Ex-braço direito do goleiro do Flamengo, ele foi transferido para a ala onde ficam os estupradores. "Presos são fãs de Bruno", diz advogado

Luiz Henrique Ferreira Romão, o Macarrão, amigo do goleiro Bruno
AE
Luiz Henrique Ferreira Romão, o Macarrão, amigo do goleiro Bruno
Ex-braço direito do goleiro do Flamengo Bruno Fernandes das Dores de Souza, Luiz Henrique Ferreira Romão, conhecido como Macarrão, 25 anos, está há duas semanas isolado no pavilhão cinco da Penitenciária de Segurança Máxima Nelson Hungria, em Contagem, na Grande Belo Horizonte.

Parentes de detentos da penitenciária relataram à reportagem do iG que Macarrão vem sendo maltratado por outros detentos porque, segundo a avaliação dos presos, ele deveria assumir toda e qualquer responsabilidade no desaparecimento de Eliza Samudio, ex-amante do goleiro Bruno, independentemente de estar ou não envolvido no caso.
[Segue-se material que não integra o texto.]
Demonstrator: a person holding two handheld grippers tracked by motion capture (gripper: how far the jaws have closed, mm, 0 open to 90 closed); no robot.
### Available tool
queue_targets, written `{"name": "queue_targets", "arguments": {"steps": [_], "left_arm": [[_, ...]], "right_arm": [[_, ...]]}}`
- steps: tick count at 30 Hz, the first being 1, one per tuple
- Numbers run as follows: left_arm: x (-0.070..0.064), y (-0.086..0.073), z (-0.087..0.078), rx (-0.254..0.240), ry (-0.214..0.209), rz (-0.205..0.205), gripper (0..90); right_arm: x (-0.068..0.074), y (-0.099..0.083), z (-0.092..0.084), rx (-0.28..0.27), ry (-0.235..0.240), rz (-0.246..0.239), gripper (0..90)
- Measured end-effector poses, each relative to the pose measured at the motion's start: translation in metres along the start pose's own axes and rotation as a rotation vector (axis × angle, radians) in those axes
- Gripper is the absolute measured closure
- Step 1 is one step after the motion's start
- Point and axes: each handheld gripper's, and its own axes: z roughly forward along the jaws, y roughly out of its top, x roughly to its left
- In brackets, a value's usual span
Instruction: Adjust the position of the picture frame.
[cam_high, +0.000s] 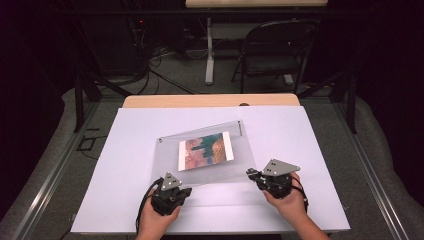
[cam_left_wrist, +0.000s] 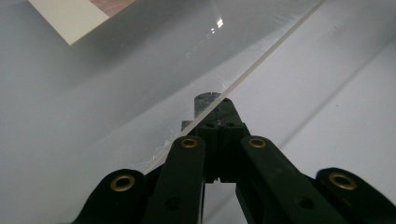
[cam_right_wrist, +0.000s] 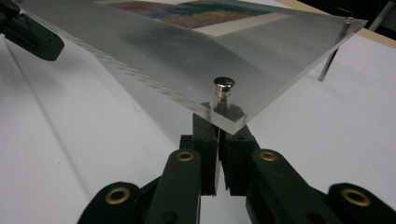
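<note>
White board (cam_high: 310, 150) covers most of the wooden table (cam_high: 210, 101); a strip of wood shows at the far edge, with a dark hole (cam_high: 244, 104) in it. Grey carpet (cam_high: 350, 150) on both sides. Behind the table: black folding chair (cam_high: 272, 52), white table leg (cam_high: 209, 50), cables (cam_high: 160, 62) on the floor, dark rack (cam_high: 117, 40) at far left. Black frame posts (cam_high: 79, 102) flank the table.

- The right hand-held gripper (cam_right_wrist: 218, 122) is seen closed on a metal standoff (cam_right_wrist: 223, 93) under the near corner of a clear acrylic frame (cam_right_wrist: 196, 51).
- A colourful print (cam_right_wrist: 191, 13) is held inside the frame.
- A white bench (cam_right_wrist: 70, 154) lies below.
</note>
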Motion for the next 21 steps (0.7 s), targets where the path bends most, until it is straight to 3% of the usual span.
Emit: {"name": "queue_targets", "arguments": {"steps": [9,21], "left_arm": [[0.016,0.007,0.001,-0.011,-0.015,-0.065,90.0],[0.037,0.033,0.012,-0.012,-0.028,-0.093,90.0]], "right_arm": [[0.007,0.002,-0.004,-0.010,0.025,0.008,85.5],[0.016,0.003,-0.011,-0.025,0.027,0.029,84.5]]}}
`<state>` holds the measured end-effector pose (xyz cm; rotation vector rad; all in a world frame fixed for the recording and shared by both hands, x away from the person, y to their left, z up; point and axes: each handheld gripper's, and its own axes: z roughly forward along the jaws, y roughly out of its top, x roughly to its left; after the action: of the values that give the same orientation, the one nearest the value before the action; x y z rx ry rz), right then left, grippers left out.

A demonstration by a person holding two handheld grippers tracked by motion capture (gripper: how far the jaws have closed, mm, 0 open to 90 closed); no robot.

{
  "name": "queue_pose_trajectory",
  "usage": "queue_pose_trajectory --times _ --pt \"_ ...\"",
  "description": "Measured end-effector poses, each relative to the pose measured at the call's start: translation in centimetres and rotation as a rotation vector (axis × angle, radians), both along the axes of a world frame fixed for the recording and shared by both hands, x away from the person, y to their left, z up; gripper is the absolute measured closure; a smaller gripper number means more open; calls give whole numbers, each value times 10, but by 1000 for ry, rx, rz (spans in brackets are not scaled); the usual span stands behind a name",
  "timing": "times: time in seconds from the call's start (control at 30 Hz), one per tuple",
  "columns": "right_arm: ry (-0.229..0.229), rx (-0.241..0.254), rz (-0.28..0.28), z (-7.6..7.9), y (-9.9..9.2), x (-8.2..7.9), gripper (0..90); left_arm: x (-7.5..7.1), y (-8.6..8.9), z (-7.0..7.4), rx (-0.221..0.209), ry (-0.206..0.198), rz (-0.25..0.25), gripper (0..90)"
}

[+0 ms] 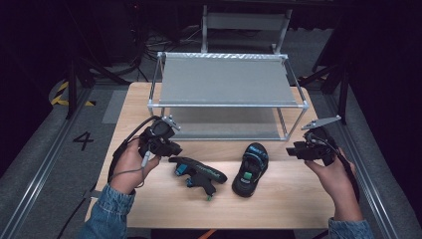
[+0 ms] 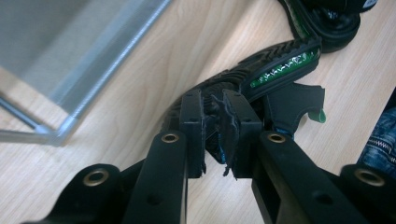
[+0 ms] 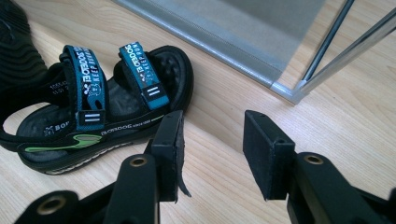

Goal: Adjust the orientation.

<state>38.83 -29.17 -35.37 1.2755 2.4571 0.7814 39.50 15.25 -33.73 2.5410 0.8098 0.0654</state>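
On the table, before the metal rack, the left tongs are clenched on the edge of the overturned sandal, while the right tongs stand released beside the upright sandal.

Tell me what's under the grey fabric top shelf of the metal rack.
Under the grey fabric top shelf of the metal rack sits a lower grey fabric shelf, its visible front strip bare; the top shelf covers the rest of it.
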Motion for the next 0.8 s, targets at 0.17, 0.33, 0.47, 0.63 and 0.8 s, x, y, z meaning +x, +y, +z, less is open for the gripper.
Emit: queue_pose_trajectory --times 0.17,0.33,0.47,0.63,0.8 --pt "1 -7 1 0 -1 1 588 4 -14 -13 35 54 -58 876" --pt "5 -3 -6 0 -3 0 588 6 -22 -21 65 64 -78 891" --pt "2 -9 -6 0 -3 0 588 9 -25 -27 75 77 -78 891" --pt "0 -3 -11 1 -5 -1 587 13 -23 -29 56 89 -69 893" --pt "4 -4 -18 2 -8 -3 585 19 -26 -28 29 71 -49 895"
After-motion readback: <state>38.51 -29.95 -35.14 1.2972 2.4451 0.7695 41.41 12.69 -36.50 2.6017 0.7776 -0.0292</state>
Muitos dos detentos são fãs de Bruno.

“Ninguém quer aceitar o Macarrão no próprio pavilhão porque ele deveria livrar o Bruno desta história. O Bruno é um ídolo para presos e agentes penitenciários. Os presos entendem que o Macarrão destruiu a carreira do Bruno”, contou a esposa de um detento do pavilhão quatro, onde hoje está o goleiro Bruno.

O problema é que os presos às vezes têm um ídolo e o Bruno é um ídolo para eles. Os presos acham que o Macarrão, mesmo não tendo culpa, deveria ter segurado tudo", conta advogado

Macarrão foi denunciado pela promotoria do caso por envolvimento direto no assassinato de Eliza. O advogado dele, Wasley César Vasconcelos, confirma que o cliente passa por dificuldades de relacionamento na cadeia.

“O problema é que os presos às vezes têm um ídolo e o Bruno é um ídolo para eles. Os presos acham que o Macarrão, mesmo não tendo culpa, deveria ter segurado tudo”, conta o advogado. Entre os detentos que cumprem pena no pavilhão de Macarrão está Marcos Trigueiro. Conhecido como “Maníaco do Industrial”, Trigueiro foi denunciado como serial killer de mulheres. Ele foi condenado a mais de 30 anos por estupro e homicídio em apenas um dos quatro casos pelo qual foi acusado.

“Colocaram ele no pavilhão de detentos que praticaram crime sexual. A lei de execução penal proíbe esta mistura de presos e eu já fiz um requerimento para mudá-lo de pavilhão”, conta o advogado. Enquanto estiveram juntos na mesma cela, Bruno e Macarrão mantiveram um bom relacionamento, informou também o advogado. Macarrão foi isolado para a ala de criminosos sexuais há cerca de duas semanas e tem contato com colegas de pavilhão durante duas horas de banho de sol diárias.

Macarrão tem recebido a visita da mulher e das filhas, além do avô. A família dele mora em Pitangui, a 153 quilômetros de Belo Horizonte. Os pais já estiveram no presídio várias vezes, levando mantimentos. A mãe, segundo contaram parentes de detentos, sempre frequentava o presídio no dia de visitas, permitidas uma vez por semana. Ela estaria deprimida pela situação do filho e chegou a chorar em uma das visitas, mas ultimamente afastou-se do filho.

 A mãe de Macarrão, segundo apurou o iG , deixou de visitá-lo há um mês porque teria se desentendido com a esposa do filho. “A mãe dele chegou para a visita e estava a mulher a a filha de três anos. Mas só podem entrar duas pessoas. Contaram a criança como uma visita. Como ele escolheu receber a visita da mulher e da filha, a mãe ficou chateada, jogou a comida no chão e nunca mais voltou”, contou um agente penitenciário.